The speed of the breaststroke arm cycle has increased, at least in the fastest performances. To develop the stroke, it is needed to take something away from it. To hold a steady performance throughout the race the swimmer should minimize energy consumption and drag. In this case related to breaststroke, it means minimizing the power output of the arms during performance. We had already started working some years ago to understand how back extension is used to lift the head and upper body into the breathing phase. The idea was to reduce the strain on the hands. The only issue with this was that the swimmer needs to have a good hip support so that his legs don’t sink while doing this. Due to the verticality of the back extension and breathing phase, it releases energy to the rest of the body. This may show as a negative effect when the hands are pressed down, or the hips and legs sink. In the simplest terms, for movement to be successful, it needs to be supported.

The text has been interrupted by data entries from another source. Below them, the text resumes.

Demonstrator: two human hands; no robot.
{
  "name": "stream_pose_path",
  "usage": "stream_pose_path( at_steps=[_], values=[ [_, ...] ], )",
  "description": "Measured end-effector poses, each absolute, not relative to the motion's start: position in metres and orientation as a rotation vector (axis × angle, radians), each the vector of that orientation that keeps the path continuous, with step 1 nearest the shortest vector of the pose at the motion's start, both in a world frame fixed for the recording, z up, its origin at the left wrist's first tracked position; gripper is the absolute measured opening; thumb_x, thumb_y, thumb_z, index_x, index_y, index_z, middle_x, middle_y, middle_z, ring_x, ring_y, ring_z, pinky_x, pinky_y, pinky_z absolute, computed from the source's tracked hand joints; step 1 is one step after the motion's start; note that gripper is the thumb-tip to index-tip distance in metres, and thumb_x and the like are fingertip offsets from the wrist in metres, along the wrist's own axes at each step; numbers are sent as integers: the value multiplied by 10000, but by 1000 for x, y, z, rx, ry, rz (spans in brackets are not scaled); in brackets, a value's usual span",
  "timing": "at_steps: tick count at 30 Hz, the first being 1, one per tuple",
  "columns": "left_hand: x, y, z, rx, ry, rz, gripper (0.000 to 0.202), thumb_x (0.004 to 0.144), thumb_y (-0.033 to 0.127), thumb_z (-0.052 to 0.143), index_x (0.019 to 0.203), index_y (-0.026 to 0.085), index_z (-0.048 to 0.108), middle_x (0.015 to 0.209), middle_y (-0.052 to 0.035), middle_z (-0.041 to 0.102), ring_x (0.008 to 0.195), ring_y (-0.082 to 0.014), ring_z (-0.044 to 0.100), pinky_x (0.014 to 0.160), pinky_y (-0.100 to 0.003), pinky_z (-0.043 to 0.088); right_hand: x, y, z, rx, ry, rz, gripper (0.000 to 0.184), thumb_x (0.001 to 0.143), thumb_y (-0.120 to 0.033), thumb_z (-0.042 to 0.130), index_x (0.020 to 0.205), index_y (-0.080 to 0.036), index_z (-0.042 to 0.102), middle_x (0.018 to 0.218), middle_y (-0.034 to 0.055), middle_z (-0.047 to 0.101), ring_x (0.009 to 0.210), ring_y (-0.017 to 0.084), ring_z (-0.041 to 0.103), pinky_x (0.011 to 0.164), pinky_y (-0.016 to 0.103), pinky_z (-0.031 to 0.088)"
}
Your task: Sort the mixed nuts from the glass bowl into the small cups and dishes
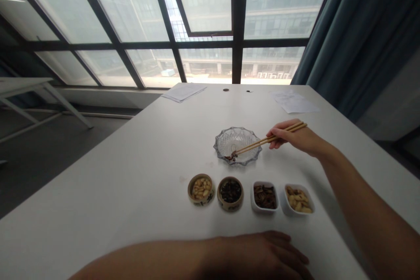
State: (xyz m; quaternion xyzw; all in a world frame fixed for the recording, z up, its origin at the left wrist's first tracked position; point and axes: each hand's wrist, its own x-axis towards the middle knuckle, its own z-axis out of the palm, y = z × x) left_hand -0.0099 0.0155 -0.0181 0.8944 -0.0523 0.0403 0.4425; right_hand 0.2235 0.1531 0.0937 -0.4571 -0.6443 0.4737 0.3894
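Observation:
My right hand (pixel 285 134) is closed around a pair of wooden chopsticks (pixel 256 144). Their tips reach into a clear glass bowl (pixel 252 155) with a scalloped rim, at a few small dark pieces (pixel 232 155) inside it. Whether the tips pinch a piece is too small to tell. My left hand (pixel 278 254) lies flat near the table's front edge, fingers stretched to the right, holding nothing. Between this hand and the bowl stand a round container of peanuts (pixel 201 188), a round container of dark bits (pixel 230 191), a white square tub of brown strips (pixel 264 197) and a white tub of pale yellow pieces (pixel 299 200).
The white table (pixel 138 175) runs toward large windows. Papers (pixel 184 92) lie at its far left corner, and more sheets (pixel 295 100) at the far right. Two small dark round spots are at the far edge. A blue curtain (pixel 348 30) hangs at right; another table (pixel 26 82) stands left.

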Motion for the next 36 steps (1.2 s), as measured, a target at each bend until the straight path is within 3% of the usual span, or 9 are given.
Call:
stream_pose_path(
  at_steps=[7,16,25,32,36],
  values=[
    [-9,14,-16,2251,-175,129,409,1054,252,400,1354,75,614,1518,-142,587,1545,-235,398,1331,-389,125,218,152,91,-1155,-1689,1226,390,804,-517,853,837,-130,812,723,114,795,628,197,766,622,273,648],
    [-9,15,-17,2251,-150,110,407,1052,256,410,1378,106,603,1538,-121,573,1560,-211,370,1332,-359,99,219,153,91,-1177,-1651,1273,391,773,-509,883,814,-127,812,747,129,803,697,228,797,670,286,666],
    [-9,15,-21,2290,-176,103,429,1056,250,404,1381,52,603,1545,-125,564,1558,-226,373,1334,-345,70,223,152,93,-1203,-1677,1264,448,764,-558,874,866,-126,814,768,124,808,727,233,804,705,287,665],
    [-9,13,-20,2263,-166,128,402,1049,252,420,1360,89,617,1518,-134,590,1549,-226,392,1332,-378,120,226,153,93,-1230,-1699,1212,467,763,-584,864,844,-126,820,760,131,806,724,230,802,701,262,658],
    [-10,14,-18,2270,-188,147,418,1048,239,407,1355,50,619,1509,-151,594,1544,-238,399,1330,-381,143,225,154,92,-1235,-1664,1209,493,730,-606,878,819,-124,821,771,136,807,739,246,809,703,269,666]
  ],
)
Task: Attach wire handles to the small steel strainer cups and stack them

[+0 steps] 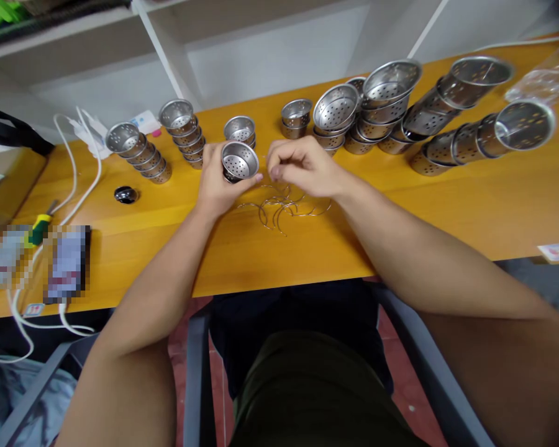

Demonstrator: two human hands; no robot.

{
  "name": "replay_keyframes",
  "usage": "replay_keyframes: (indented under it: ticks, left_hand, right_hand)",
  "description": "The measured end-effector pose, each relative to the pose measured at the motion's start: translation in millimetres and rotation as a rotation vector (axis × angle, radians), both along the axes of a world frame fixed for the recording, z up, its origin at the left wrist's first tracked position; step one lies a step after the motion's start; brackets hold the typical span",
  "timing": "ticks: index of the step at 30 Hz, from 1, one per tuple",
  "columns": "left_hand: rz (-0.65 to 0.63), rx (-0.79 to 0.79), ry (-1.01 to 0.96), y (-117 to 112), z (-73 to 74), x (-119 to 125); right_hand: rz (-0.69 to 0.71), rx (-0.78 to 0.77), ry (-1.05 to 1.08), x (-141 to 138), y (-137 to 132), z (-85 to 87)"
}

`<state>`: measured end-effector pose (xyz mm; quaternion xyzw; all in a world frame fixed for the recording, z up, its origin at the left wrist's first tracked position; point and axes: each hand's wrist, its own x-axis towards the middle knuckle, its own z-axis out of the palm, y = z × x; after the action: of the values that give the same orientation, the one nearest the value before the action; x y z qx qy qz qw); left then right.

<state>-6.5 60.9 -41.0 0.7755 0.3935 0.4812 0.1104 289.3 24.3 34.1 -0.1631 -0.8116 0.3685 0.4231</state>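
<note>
My left hand (pixel 213 177) is wrapped round a perforated metal cup (pixel 240 162), its mouth tilted up toward me. Just to the right, my right hand (pixel 304 162) hovers with its fingers curled and pinched together. Whatever lies between those fingertips, if anything, is too small to make out. Below both hands, several thin curved wires (pixel 279 208) lie in a loose tangle on the wooden table (pixel 279 264). A short stack of the same cups (pixel 239 129) stands behind my left hand, and another small stack (pixel 295 115) behind my right.
Taller cup stacks stand at the left (pixel 142 152) and right (pixel 382 99), some leaning. A black shiny round object (pixel 126 195), a screwdriver (pixel 40 230), a blurred phone-like object (pixel 68 264) and white cables (pixel 95 174) lie leftward. Clear plastic (pixel 545 84) lies far right. Shelving (pixel 270 53) rises behind.
</note>
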Motion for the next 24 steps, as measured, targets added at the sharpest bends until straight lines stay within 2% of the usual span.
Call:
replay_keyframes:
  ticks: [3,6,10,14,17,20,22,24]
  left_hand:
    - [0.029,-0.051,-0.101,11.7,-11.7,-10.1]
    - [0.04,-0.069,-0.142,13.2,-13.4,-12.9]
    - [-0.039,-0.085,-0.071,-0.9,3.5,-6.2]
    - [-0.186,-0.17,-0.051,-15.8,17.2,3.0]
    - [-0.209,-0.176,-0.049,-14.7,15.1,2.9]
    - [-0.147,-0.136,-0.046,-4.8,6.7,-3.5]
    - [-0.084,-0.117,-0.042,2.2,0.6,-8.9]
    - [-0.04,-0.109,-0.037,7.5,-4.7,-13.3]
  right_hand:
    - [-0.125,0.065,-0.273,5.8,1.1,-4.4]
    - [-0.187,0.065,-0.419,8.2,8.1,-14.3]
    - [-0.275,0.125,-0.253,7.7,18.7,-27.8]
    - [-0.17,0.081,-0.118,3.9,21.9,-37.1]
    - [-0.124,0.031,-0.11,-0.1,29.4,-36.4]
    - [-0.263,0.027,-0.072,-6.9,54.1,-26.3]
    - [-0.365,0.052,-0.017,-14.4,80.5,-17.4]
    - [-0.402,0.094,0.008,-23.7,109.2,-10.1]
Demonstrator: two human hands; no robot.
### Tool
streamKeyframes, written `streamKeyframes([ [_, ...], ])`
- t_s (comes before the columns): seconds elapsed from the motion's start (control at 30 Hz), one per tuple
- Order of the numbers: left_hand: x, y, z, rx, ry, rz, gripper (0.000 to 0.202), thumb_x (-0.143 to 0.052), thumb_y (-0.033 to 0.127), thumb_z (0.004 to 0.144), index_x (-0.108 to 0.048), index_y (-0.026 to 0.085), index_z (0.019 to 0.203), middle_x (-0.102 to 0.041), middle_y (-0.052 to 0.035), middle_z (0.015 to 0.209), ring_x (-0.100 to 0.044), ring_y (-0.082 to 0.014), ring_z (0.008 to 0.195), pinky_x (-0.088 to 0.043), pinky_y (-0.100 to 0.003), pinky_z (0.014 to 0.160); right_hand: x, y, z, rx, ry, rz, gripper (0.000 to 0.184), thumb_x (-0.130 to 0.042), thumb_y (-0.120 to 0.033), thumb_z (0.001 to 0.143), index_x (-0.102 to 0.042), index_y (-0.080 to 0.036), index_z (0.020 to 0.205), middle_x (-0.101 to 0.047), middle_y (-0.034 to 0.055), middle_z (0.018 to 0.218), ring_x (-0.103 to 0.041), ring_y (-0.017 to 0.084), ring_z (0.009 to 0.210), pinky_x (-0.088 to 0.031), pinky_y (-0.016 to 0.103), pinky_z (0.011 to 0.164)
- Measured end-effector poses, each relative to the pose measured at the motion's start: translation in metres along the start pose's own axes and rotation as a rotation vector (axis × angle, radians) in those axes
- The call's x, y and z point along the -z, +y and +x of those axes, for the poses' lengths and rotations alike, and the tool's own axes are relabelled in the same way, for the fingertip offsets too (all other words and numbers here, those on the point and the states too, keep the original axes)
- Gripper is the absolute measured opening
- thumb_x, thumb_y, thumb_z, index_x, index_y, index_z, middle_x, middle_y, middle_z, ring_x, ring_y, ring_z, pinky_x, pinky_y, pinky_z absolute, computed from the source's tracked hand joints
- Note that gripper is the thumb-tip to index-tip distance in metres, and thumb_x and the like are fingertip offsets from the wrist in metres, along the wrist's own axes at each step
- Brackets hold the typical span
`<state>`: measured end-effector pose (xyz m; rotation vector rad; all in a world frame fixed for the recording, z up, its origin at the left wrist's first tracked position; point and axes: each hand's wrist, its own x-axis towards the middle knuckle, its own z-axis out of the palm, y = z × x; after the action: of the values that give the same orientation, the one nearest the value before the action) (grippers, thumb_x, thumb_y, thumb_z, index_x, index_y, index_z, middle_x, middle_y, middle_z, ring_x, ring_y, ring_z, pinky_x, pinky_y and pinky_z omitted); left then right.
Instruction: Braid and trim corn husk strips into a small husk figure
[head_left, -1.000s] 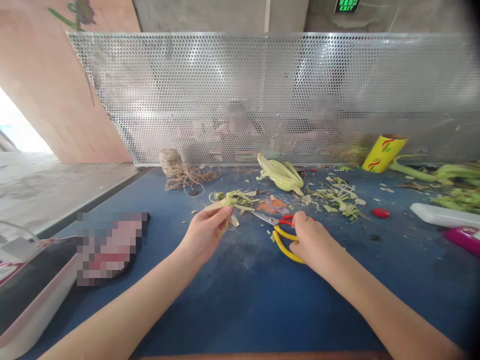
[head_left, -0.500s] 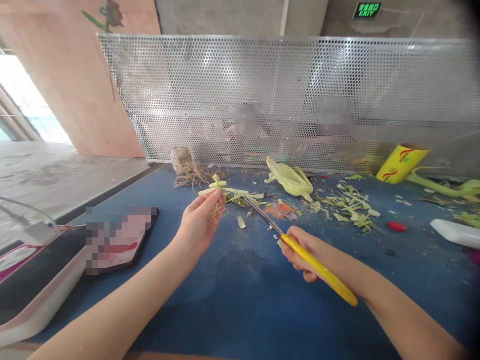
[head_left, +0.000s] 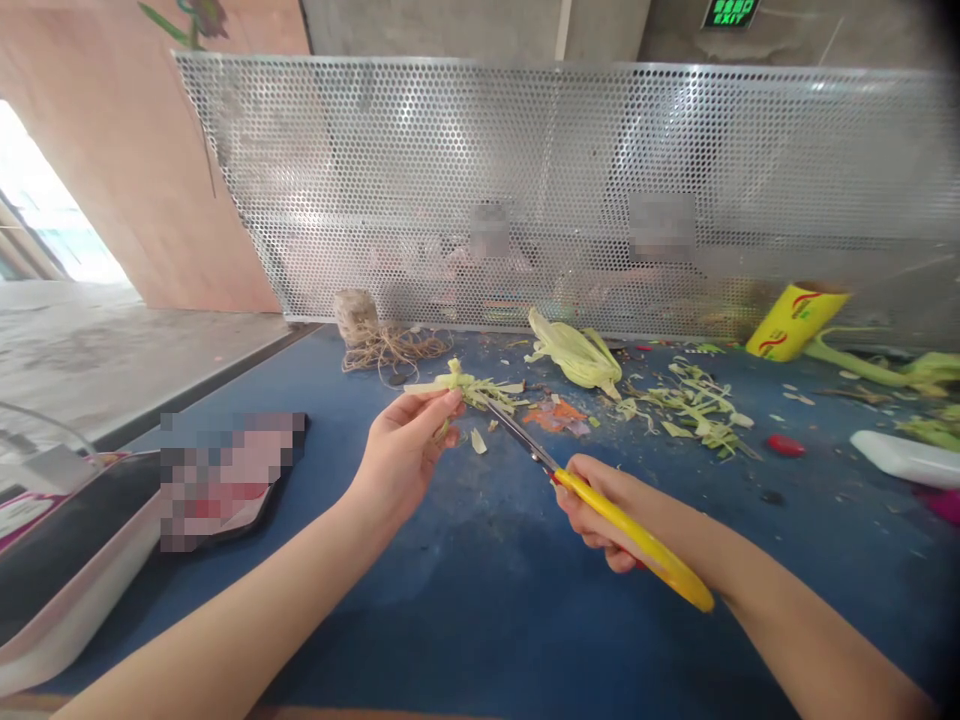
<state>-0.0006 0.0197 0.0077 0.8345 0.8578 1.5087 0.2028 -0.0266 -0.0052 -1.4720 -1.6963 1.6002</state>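
My left hand [head_left: 405, 445] pinches a knotted piece of pale green corn husk [head_left: 454, 378] between thumb and fingertips. A flat strip of it sticks out to the left; part of it is hidden behind my fingers. My right hand [head_left: 596, 515] is wrapped round yellow-handled scissors [head_left: 630, 530]. Their blades point up and left, with the tips just right of the held husk. The blades look closed or nearly so. Behind the tips lie thin green husk scraps [head_left: 499, 395], and I cannot tell whether the blades touch them.
A larger husk bundle [head_left: 576, 352], a twine roll [head_left: 356, 318] and a yellow tube [head_left: 796, 322] stand or lie along the perforated metal screen [head_left: 420, 190]. Shredded husk [head_left: 701, 410] is scattered right. A phone [head_left: 289, 455] and white-rimmed tray [head_left: 97, 590] lie left. People sit behind the screen.
The strip that reached from the held husk to the scissor tips no longer shows clearly. The scissors have shifted slightly left, and my left hand slightly right. The view has tilted a little.
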Motion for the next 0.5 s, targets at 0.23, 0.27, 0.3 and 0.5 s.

Leaning on water is a term we use to describe e.g. the braking movement that might occur when a hand is reaching for the catch phase in freestyle. This can be seen in the hand force measurements. Although this is not a desired quality for freestyle swimming, we realized it would be useful in breaststroke. Using leaning in the breaststroke the hands act as a power intermediary. Instead of using arms or shoulders to perform outsweep, hands just lean into the water during the outsweep with the power coming from the back extension, still maintaining the proper outsweep direction and not pushing down with the hands. It’s a win-win situation. This way the swimmer can make the performance faster and is able to uphold maximum forward speed during the breathing phase. The faster the back extension, the more energy is released into the hands to perform the outsweep.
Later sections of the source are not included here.